■ YOUR ASSIGNMENT ■
Exactly as written, please repeat the data that follows, but not the pictures.
** Opening DATA BELOW block **
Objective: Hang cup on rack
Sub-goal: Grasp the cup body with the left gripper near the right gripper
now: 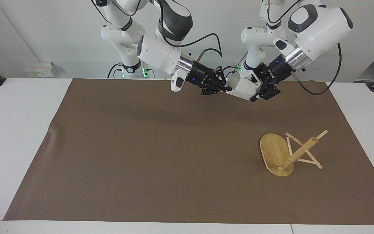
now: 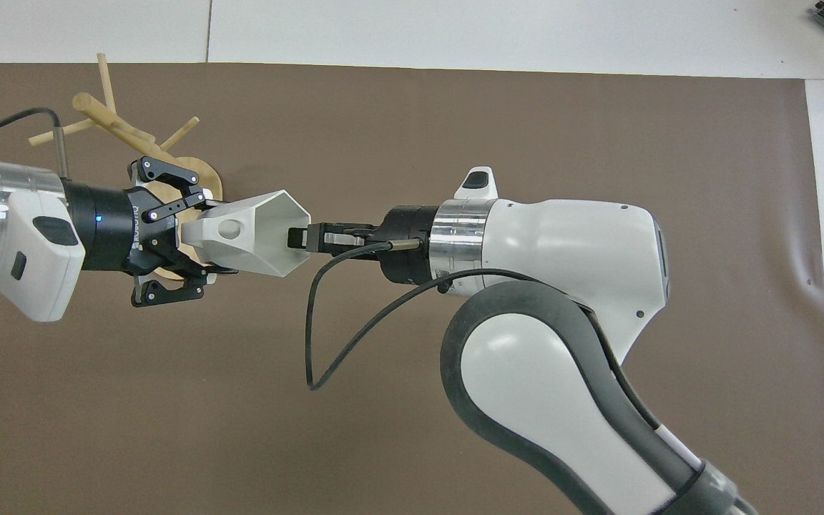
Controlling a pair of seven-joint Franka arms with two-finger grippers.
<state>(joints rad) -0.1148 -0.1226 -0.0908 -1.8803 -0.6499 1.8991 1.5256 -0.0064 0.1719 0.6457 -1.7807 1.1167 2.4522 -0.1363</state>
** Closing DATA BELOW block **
■ RESPONSE TO THE TASK ■
Objective: Hang cup on rack
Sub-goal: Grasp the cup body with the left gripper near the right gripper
now: 
now: 
Controlling a pair of seven-joint Franka arms with two-finger grippers.
<state>(joints rad) -0.1148 -0.1226 -0.0908 -1.8803 -0.6499 1.8991 1.5256 -0.0064 0.1719 0.6457 -1.7807 1.1167 2.4522 -0.1363</state>

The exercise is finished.